■ WORK REQUEST:
Once the line with "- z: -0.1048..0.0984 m" is found in the entries below, print it and each following line exactly, stopping after the line with "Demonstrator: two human"; print nothing else.
MATERIAL PROVIDED: Begin
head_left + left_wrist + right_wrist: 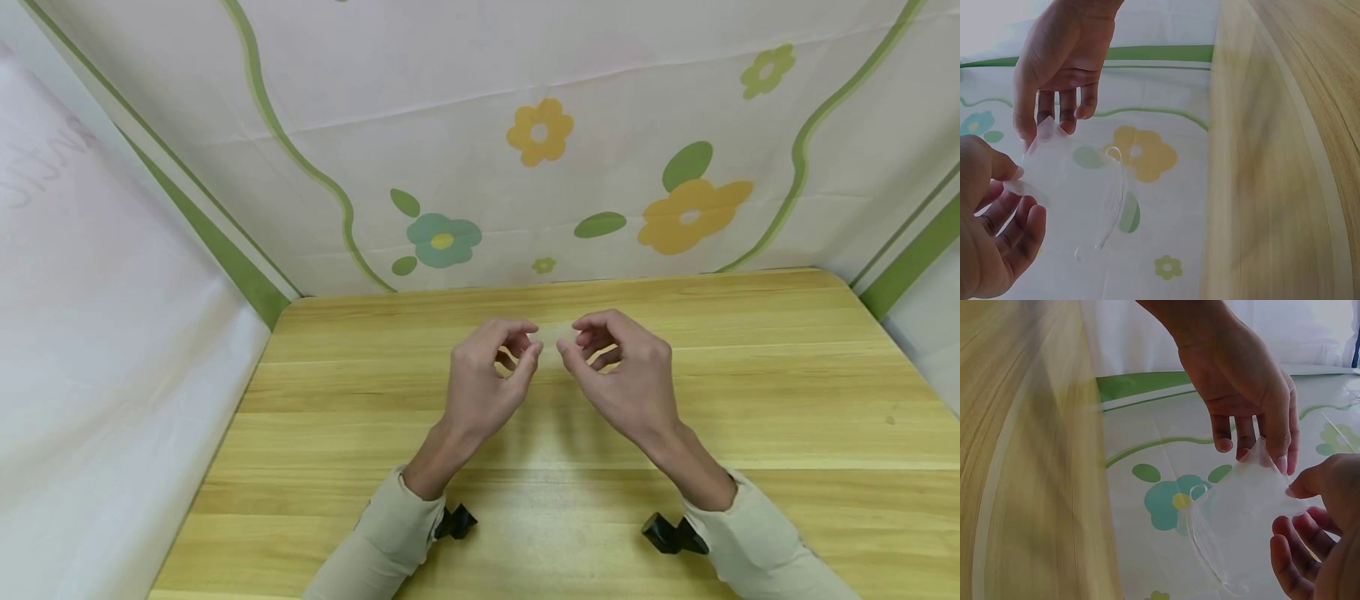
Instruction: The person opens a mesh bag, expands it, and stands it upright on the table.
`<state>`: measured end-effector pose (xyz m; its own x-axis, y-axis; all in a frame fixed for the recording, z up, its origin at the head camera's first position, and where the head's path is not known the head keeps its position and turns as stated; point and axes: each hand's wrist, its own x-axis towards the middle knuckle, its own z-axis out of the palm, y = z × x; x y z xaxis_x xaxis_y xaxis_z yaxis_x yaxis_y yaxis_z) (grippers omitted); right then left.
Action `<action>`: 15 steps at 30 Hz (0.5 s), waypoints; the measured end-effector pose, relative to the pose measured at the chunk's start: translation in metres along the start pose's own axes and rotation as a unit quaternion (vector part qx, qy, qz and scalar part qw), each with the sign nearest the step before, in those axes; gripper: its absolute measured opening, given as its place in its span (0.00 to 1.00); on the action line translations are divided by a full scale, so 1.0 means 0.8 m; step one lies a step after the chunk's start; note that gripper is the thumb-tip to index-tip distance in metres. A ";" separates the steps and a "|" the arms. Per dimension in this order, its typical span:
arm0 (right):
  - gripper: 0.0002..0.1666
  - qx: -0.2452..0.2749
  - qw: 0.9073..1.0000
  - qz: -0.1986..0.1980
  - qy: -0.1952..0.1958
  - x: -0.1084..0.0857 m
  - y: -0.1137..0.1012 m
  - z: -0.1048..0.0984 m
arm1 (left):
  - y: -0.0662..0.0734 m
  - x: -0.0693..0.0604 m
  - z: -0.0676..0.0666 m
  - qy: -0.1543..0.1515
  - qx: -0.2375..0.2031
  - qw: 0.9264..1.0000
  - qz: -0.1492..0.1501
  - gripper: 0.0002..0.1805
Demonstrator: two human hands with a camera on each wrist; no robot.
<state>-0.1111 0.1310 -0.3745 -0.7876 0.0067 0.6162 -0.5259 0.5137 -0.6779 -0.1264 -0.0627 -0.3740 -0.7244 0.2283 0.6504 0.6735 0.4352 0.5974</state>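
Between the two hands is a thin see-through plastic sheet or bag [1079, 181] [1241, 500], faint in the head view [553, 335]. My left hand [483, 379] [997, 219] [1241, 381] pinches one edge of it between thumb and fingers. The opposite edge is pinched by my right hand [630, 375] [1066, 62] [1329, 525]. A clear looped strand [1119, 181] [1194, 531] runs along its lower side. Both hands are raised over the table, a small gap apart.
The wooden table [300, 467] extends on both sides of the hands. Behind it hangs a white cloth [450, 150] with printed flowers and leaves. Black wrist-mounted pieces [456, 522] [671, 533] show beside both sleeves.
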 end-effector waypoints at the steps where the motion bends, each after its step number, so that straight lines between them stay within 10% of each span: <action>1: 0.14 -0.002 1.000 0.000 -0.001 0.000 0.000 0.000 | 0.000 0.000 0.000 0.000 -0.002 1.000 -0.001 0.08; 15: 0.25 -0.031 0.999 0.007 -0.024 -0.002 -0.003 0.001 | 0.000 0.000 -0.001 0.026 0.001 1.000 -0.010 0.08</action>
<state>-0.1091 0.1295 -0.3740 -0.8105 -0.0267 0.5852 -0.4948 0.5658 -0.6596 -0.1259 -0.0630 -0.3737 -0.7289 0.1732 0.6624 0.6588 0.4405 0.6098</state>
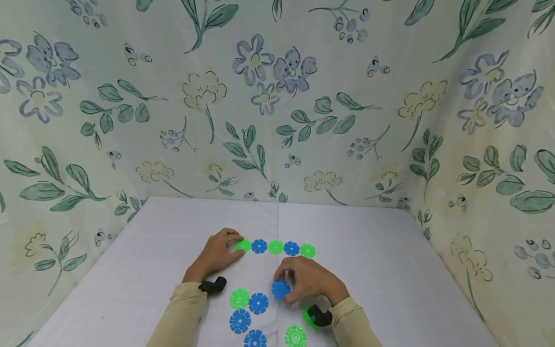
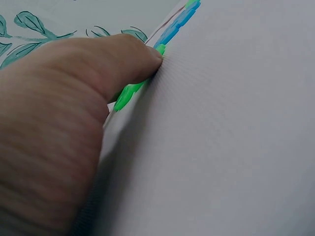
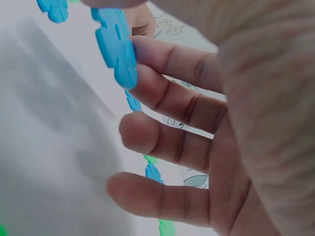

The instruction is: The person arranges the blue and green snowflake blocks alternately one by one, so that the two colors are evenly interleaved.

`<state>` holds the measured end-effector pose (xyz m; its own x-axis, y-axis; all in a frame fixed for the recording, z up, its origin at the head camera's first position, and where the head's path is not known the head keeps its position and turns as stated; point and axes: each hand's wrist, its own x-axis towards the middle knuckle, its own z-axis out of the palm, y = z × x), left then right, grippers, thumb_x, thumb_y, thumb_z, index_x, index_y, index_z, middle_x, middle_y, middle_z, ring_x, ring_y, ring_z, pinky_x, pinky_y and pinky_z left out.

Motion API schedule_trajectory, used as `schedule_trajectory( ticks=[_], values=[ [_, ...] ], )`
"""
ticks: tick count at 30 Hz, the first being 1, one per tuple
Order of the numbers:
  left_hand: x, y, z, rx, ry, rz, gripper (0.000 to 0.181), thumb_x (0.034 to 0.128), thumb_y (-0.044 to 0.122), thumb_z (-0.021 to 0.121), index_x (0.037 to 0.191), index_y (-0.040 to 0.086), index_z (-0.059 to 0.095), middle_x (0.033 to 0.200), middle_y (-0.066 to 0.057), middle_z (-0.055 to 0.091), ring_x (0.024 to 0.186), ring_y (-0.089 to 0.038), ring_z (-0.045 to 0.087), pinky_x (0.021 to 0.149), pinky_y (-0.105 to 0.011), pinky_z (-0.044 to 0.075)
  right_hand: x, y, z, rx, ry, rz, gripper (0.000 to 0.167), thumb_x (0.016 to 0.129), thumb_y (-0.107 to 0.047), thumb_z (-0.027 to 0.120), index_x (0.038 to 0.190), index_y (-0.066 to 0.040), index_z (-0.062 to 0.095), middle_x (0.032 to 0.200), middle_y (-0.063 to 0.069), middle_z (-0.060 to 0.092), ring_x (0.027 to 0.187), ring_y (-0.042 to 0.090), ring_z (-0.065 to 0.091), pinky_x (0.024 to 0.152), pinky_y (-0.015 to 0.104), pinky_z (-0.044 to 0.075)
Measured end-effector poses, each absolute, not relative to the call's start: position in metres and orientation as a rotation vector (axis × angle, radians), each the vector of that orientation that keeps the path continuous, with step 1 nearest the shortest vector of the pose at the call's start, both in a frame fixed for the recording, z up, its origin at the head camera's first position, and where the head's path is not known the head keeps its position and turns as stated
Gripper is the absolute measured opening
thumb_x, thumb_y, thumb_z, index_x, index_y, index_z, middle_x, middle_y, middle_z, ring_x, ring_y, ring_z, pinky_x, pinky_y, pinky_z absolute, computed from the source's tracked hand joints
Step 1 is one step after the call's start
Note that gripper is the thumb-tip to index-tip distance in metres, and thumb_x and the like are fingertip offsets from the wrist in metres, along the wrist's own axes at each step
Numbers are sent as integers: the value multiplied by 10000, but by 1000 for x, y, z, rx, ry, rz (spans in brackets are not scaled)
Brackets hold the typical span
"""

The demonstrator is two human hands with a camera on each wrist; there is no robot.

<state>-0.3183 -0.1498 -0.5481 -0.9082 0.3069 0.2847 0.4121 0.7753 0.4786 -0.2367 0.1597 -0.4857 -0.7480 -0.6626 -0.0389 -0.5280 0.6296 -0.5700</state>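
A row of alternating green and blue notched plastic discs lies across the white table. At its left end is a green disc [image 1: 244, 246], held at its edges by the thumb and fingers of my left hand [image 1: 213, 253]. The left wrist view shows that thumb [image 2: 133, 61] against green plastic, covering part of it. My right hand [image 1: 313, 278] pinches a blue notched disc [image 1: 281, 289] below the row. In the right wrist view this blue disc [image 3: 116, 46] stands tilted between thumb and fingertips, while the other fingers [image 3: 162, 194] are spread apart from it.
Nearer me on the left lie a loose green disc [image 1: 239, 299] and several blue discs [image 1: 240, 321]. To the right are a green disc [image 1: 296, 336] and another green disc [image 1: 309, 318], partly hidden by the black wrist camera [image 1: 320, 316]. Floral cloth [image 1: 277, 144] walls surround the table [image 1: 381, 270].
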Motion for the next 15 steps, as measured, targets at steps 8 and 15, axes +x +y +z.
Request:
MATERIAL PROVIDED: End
■ TASK SOLUTION:
  - z: -0.1048..0.0984 m
arm1 (left):
  - y: -0.0662..0.0734 m
  - x: -0.0693..0.0604 m
  - z: -0.0676..0.0666 m
  - qy: -0.1543..0.1515
  - qx: -0.2375..0.2031
  - qw: 0.9264..1.0000
  - qz: -0.1492..0.1501
  - gripper: 0.0002..0.1805
Demonstrator: two human hands with a camera on each wrist; no robot.

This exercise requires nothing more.